_Directions for this task_: With nothing added or left out, output the listing that follows.

_Recorded information_:
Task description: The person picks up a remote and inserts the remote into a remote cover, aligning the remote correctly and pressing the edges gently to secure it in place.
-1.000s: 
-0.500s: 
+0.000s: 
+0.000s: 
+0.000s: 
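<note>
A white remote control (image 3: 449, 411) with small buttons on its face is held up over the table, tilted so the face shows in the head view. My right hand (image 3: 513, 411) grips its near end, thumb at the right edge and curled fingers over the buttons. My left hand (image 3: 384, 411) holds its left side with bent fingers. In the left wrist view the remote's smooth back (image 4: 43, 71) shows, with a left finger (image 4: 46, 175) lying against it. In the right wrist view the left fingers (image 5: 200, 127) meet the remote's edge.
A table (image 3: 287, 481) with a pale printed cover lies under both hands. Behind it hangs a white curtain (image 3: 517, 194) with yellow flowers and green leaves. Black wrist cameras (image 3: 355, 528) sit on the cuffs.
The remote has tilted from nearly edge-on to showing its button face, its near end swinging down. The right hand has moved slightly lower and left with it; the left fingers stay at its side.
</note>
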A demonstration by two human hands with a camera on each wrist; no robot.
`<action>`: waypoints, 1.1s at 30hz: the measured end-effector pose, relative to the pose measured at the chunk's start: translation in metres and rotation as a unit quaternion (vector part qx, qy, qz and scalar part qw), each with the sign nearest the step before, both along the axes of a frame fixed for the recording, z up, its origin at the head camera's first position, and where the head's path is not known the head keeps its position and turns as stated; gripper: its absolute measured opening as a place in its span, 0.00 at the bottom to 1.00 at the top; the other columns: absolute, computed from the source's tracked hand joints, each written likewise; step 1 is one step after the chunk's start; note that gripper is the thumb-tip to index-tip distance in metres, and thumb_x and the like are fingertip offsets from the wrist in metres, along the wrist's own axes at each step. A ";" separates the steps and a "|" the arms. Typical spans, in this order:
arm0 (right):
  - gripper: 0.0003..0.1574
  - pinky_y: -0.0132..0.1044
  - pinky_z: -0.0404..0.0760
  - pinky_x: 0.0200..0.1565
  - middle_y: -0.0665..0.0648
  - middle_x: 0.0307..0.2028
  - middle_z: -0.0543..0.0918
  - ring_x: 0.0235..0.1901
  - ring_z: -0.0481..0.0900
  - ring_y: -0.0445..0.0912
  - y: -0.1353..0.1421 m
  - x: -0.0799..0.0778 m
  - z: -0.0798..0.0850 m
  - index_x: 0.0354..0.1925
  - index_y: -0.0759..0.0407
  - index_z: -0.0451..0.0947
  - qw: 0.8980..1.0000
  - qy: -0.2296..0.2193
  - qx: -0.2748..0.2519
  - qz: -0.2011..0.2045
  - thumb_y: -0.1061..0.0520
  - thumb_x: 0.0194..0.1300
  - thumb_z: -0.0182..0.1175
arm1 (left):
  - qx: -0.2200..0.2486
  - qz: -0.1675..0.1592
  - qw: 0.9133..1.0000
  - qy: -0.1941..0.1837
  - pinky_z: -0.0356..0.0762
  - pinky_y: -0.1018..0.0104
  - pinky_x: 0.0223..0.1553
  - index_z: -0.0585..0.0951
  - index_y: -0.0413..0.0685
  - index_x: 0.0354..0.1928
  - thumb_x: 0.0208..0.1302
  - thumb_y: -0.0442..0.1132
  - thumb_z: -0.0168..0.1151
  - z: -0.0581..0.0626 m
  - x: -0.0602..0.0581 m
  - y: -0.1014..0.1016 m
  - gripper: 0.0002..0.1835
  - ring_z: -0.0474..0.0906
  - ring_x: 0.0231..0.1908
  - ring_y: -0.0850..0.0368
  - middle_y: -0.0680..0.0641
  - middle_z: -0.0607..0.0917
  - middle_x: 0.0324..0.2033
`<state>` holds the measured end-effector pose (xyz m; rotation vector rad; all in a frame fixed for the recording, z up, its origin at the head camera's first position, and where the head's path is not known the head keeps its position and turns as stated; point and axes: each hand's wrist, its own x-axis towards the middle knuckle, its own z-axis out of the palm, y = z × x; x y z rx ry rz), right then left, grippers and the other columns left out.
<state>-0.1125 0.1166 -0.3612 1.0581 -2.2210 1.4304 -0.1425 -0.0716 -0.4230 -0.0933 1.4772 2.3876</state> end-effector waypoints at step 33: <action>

_Solution for this problem_:
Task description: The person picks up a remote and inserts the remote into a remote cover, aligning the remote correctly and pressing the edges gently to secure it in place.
-1.000s: 
-0.500s: 
+0.000s: 
+0.000s: 
+0.000s: 
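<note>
A white remote control (image 3: 449, 411) with small buttons on its face is held up over the table, tilted so the face shows in the head view. My right hand (image 3: 513, 411) grips its near end, thumb at the right edge and curled fingers over the buttons. My left hand (image 3: 384, 411) holds its left side with bent fingers. In the left wrist view the remote's smooth back (image 4: 43, 71) shows, with a left finger (image 4: 46, 175) lying against it. In the right wrist view the left fingers (image 5: 200, 127) meet the remote's edge.
A table (image 3: 287, 481) with a pale printed cover lies under both hands. Behind it hangs a white curtain (image 3: 517, 194) with yellow flowers and green leaves. Black wrist cameras (image 3: 355, 528) sit on the cuffs.
The remote has tilted from nearly edge-on to showing its button face, its near end swinging down. The right hand has moved slightly lower and left with it; the left fingers stay at its side.
</note>
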A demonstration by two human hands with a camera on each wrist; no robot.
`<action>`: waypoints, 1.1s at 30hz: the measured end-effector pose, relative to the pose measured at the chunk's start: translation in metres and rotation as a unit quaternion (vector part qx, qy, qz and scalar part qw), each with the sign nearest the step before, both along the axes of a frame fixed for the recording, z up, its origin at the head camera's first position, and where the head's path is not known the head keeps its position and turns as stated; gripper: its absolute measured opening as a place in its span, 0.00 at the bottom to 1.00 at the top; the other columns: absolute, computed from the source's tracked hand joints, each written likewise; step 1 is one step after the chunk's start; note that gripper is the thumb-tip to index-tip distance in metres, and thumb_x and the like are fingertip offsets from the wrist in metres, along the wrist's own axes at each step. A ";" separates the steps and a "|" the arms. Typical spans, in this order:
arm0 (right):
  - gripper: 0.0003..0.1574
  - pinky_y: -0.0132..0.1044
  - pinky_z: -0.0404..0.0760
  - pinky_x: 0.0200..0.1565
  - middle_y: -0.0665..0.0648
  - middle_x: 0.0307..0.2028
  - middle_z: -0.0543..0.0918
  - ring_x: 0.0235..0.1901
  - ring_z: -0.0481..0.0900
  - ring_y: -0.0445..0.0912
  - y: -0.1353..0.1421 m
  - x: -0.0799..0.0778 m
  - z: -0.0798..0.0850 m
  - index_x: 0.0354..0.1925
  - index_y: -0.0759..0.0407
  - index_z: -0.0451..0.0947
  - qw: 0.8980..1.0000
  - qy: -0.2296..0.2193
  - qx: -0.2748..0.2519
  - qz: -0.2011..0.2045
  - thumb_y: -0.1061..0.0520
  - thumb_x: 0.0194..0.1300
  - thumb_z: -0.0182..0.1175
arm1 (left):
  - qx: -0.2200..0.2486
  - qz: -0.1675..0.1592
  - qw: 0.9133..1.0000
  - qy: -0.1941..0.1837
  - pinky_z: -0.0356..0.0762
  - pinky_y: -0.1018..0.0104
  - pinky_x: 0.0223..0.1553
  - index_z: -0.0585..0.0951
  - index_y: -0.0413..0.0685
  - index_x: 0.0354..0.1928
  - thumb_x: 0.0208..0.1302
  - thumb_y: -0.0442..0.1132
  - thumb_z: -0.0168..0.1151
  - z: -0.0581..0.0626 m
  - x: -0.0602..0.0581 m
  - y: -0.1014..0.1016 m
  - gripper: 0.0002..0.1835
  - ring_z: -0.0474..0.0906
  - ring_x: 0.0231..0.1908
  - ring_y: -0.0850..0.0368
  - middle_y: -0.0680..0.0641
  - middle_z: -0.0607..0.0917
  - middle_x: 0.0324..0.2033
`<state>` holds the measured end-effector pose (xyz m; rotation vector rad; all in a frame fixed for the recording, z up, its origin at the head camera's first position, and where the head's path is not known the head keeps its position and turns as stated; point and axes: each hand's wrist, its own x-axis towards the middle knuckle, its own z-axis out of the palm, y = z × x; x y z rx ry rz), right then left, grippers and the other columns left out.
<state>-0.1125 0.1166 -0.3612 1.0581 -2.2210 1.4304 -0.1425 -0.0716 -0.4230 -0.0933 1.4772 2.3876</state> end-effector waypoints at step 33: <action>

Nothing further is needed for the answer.